Sollten nicht Schnelltests für Besucher mehr Sicherheit bringen? Gibt es die schon?

Reuter: Dass ein Heim diese Tests schon einsetzt, habe ich noch nicht gehört. Generell ist es so: Die Heime können auf eigene Kosten solche Tests kaufen und anwenden. Die Lieferfrist liegt derzeit im Schnitt bei drei Wochen. Wenn die Kosten für diese Tests aber von den Krankenkassen übernommen werden sollen, müssen die Heimbetreiber sich an die neue Testverordnung des Bundes halten. Das heißt, sie müssen ein Konzept erarbeiten und es beim Gesundheitsamt einreichen. Außerdem müssen die Tester in den Heimen von einem Arzt geschult werden. Aktuell liegen ersten Konzepte von Pflegeeinrichtungen dem Kreis zur Genehmigung vor.

Welche Ideen für mehr Sicherheit bei größtmöglicher Öffnung gibt es? Man hört ja von Sachen wie dem Umarmungs-Mantel aus Kunststoff...

Reuter: Dass hier im Kreis jemand einen solchen Mantel angeschafft hat, habe ich noch nicht gehört. Aber es gibt Ideen, wie ein Treffen mit Angehörigen möglichst sicher ablaufen kann. Ein Heim in Ebersbach hat beispielsweise einen Raum umgerüstet. Mobile Falttüren sind von den Wänden bis zu einem Tisch mit Plexiglasscheibe aufgestellt. Die Angehörigen kommen dann von einer, die Bewohner von der anderen Seite und können sich sehen. Auch Skypen ist nach wie vor ein Thema, mit dem sicher nicht jeder Bewohner gleichermaßen etwas anfangen kann, aber es funktioniert.

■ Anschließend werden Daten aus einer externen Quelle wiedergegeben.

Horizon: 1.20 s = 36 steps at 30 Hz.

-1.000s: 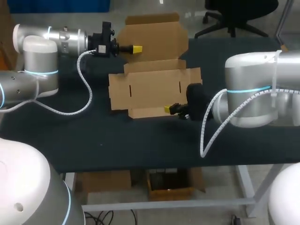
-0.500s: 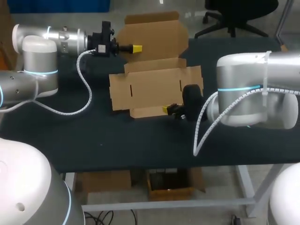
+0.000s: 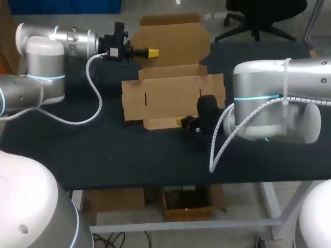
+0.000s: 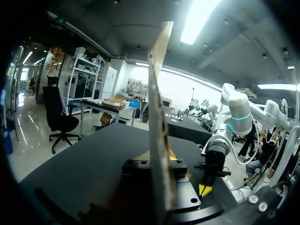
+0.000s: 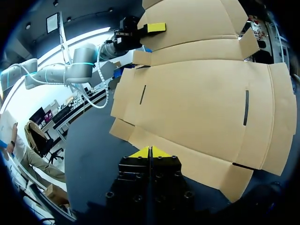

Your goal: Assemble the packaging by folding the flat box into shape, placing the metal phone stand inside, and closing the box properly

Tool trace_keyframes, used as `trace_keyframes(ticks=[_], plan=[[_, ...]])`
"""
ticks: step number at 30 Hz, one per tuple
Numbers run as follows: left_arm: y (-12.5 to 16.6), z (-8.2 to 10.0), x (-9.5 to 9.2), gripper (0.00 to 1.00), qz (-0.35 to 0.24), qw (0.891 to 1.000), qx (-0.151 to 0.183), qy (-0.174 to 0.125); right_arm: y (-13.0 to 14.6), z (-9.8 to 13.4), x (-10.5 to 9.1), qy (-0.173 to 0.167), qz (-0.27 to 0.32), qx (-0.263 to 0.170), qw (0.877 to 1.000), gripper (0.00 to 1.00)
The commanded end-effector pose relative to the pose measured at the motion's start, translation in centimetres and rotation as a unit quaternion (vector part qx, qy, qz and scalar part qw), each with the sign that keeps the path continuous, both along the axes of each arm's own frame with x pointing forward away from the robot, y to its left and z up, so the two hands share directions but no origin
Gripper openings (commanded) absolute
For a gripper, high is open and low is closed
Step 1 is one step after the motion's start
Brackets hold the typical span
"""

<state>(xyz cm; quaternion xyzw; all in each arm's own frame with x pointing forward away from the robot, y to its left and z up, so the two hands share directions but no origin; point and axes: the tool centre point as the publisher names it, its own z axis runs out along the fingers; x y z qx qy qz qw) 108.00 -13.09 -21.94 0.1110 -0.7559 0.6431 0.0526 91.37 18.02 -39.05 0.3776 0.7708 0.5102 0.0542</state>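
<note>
A flat brown cardboard box lies unfolded on the middle of the black table. Its rear panel stands tilted up, and my left gripper is shut on that panel's left edge. In the left wrist view the panel runs edge-on between the fingers of the left gripper. My right gripper is shut, low at the table, with its yellow tips against the near edge of the front flap. The right wrist view shows the right gripper touching that flap, with the box spread ahead.
Bare black tabletop stretches in front of and to the left of the box. My left arm's white coiled cable hangs over the table's left part. My right arm's bulky body covers the table's right side.
My right arm has slid left, bringing its shut gripper a little further along the front flap. The left gripper and the raised panel have shifted very slightly to the right.
</note>
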Motion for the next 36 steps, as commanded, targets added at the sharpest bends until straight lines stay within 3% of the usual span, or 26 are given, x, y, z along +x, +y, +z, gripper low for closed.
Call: trace_keyframes(ticks=[1,8,36], plan=[[-0.1,-0.1,0.5,0.00,-0.008,1.000,0.000,0.002,1.0,-0.7,0.1,0.001,-0.011,-0.015,1.000,0.00],[-0.1,-0.1,0.5,0.00,-0.012,1.000,-0.002,0.005,1.4,-1.7,0.7,0.005,-0.032,-0.031,0.999,0.00],[-0.1,-0.1,0.5,0.00,-0.012,1.000,-0.002,0.005,0.9,-3.5,1.3,0.002,-0.053,-0.021,0.998,0.00]])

Werden die Anstrengungen von den Angehörigen anerkannt?

Reuter: Das ist ein wichtiger Punkt, denn die Heimbetreiber wünschen sich vor allem, dass die Angehörigen diszipliniert sind und Vernunft walten lassen. Das ist immer wieder noch ein Problem. Die Gesamtsituation belastet das Personal ohnehin, da ist es wichtig, dass sich die Besucher an die ausgearbeiteten Konzepte halten, die ja sicherstellen sollen, dass die Einrichtungen so weit wie möglich offen bleiben. Aber dafür müssen sich die Besucher eben an die Regeln halten.

Wie angespannt ist die Personallage? Ein Heimleiter im Zittauer Gebirge klagt, dass Mitarbeiter in Quarantäne müssen, weil sie privat Kontakt zu einem Infizierten hatten - das schwäche zusätzlich.

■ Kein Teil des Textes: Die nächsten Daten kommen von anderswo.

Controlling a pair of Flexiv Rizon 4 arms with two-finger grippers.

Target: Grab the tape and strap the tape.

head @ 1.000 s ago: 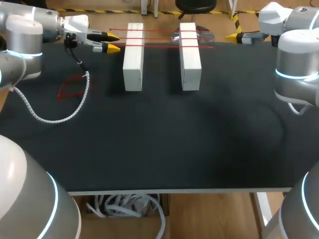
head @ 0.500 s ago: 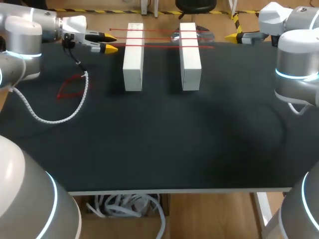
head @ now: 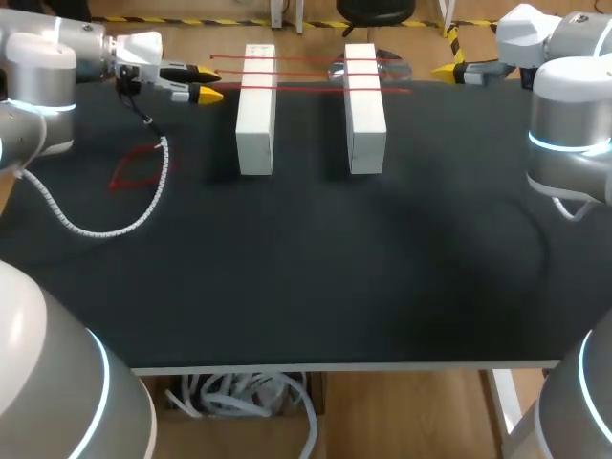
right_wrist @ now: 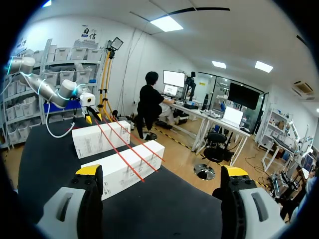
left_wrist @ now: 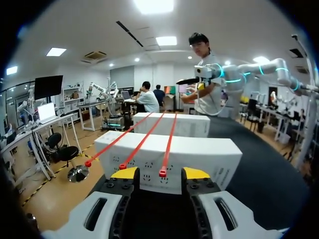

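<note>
Three red straps (head: 311, 73) lie side by side across two white boxes, the left box (head: 255, 110) and the right box (head: 364, 107), at the back of the black table (head: 316, 268). My left gripper (head: 209, 85) hovers just left of the left box, level with the straps' ends, and is partly open. In the left wrist view one strap end (left_wrist: 162, 173) sits between the fingers (left_wrist: 125, 173) without touching them, in front of the near box (left_wrist: 199, 154). My right gripper (head: 446, 71) hangs wide open to the right of the right box. Its wrist view shows nothing between the fingers (right_wrist: 89, 171).
A loose red strap (head: 134, 172) lies in a loop on the table at the left. Beside it runs the left arm's white coiled cable (head: 105, 227). The front half of the table holds nothing else.
My left gripper has drawn back a little to the left, away from the left box. The right arm, boxes and straps have not moved.
</note>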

Reuter: Ja, das ist ein Phänomen, das es im Frühjahr so nicht gab. Die Mitarbeiter müssen dann laut der für sie geltenden Vorschrift wenigstens sieben Tage in Quarantäne. Die Träger haben für solche Fälle Notfallpläne, gerade die größeren behelfen sich dann mit Personal aus anderen eigenen Häusern. Parallel läuft die Suche des Landkreises nach Personal für solche Notfälle - Aufrufe wie schon im Frühjahr für die Einrichtungen in Niesky und Krauschwitz oder das Diakonie-Wohnheim in Kemnitz. Wenn die Situation kritischer wird, werden wir jedenfalls alles tun, um die Pflege aufrecht zu erhalten.

Es hieß, der Lockdown im Frühjahr hat die Heimbewohner enorm belastet, viele seien an Vereinsamung gestorben. Können Sie das bestätigen?

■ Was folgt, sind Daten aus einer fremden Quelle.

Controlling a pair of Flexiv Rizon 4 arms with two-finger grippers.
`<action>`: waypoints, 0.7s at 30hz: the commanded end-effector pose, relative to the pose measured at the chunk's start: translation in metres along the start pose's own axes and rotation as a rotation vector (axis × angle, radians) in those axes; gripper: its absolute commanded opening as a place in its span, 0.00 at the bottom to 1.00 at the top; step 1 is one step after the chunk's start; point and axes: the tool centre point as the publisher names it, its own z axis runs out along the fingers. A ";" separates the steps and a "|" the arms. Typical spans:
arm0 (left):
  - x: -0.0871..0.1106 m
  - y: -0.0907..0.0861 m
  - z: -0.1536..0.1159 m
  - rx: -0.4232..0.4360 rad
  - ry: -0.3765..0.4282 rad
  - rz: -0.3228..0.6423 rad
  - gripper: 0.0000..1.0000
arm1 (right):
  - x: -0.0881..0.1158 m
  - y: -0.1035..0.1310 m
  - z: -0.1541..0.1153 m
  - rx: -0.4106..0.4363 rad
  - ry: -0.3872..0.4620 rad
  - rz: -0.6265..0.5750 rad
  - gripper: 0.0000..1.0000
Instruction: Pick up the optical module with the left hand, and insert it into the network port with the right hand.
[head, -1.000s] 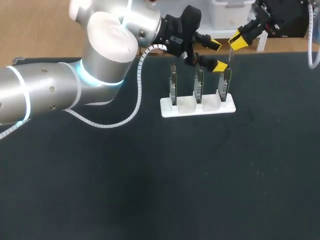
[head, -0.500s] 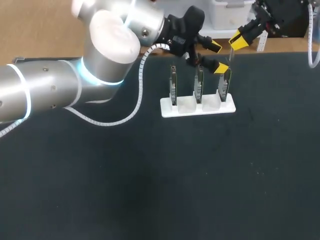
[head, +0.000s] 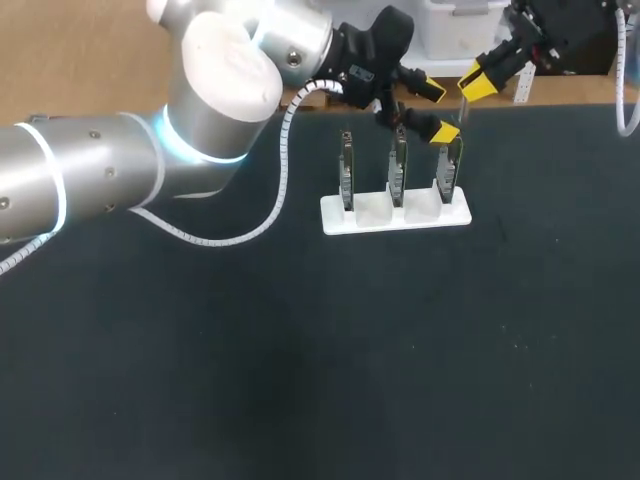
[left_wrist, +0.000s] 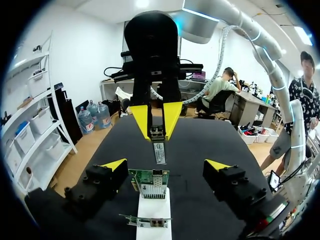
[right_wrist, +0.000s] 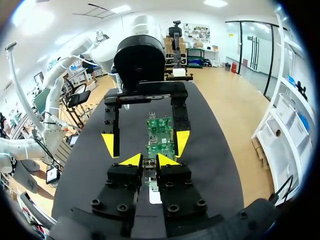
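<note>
- Three circuit boards (head: 398, 165) stand upright in a row on a white stand (head: 395, 215), which sits toward the far side of the black table (head: 300, 380) on my head feed.
- My left arm comes in from the left, and the left gripper (head: 433, 110) hangs over the rightmost board (head: 447, 172) of the row.
- On my left wrist feed its fingers (left_wrist: 112, 166) are spread wide, one to each side of that board's upper edge. They touch nothing and carry nothing.
- My right gripper (head: 478, 80) is over the table's far edge, just beyond the right end of the stand, facing back toward my left one.
- Its yellow tips are pinched almost together on the optical module (left_wrist: 159, 150). The module is a slim bar clamped at one end, pointing down out of the tips.
- The module's free end hangs near the top of the rightmost board, and as far as I can see it is not touching the board.
- My right wrist feed agrees: the tips are nearly closed with the module's end gripped between them. Just ahead, the left gripper stands open astride the boards.
</note>
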 end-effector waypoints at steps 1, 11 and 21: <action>-0.001 0.001 0.001 0.002 0.004 -0.001 1.00 | 0.000 -0.001 0.000 -0.004 0.000 -0.003 0.00; -0.001 0.001 0.001 0.002 0.004 -0.001 1.00 | 0.001 0.001 -0.001 -0.011 0.008 -0.015 0.00; -0.001 0.001 0.001 0.002 0.004 -0.001 1.00 | 0.000 0.005 -0.003 -0.009 0.008 -0.031 0.00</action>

Reuter: Letzteres haben wir von den Heimleitern so nicht explizit gehört. Zum Teil eher das Gegenteil: Normalerweise gibt es im Frühjahr eine natürliche Häufung von Todesfällen. In diesem Jahr sei dies aber weitgehend ausgeblieben, es habe weniger Krankheits- und Todesfälle gegeben. Auch bei Demenzkranken habe der Lockdown zum Teil positive Auswirkungen gehabt, weil sie weniger Reize zu verarbeiten hatten und zur Ruhe gekommen sind. Pauschalisieren kann man das sicher nicht. Natürlich war die Situation insgesamt sehr belastend - gerade auch für die Angehörigen. Wie stark diese Belastung insgesamt wirklich war und ist, lässt sich bislang nicht wirklich sicher benennen.

Was denken Sie - was wird Weihnachten für die Heimbewohner möglich sein?

Reuter: Das lässt sich noch nicht abschätzen.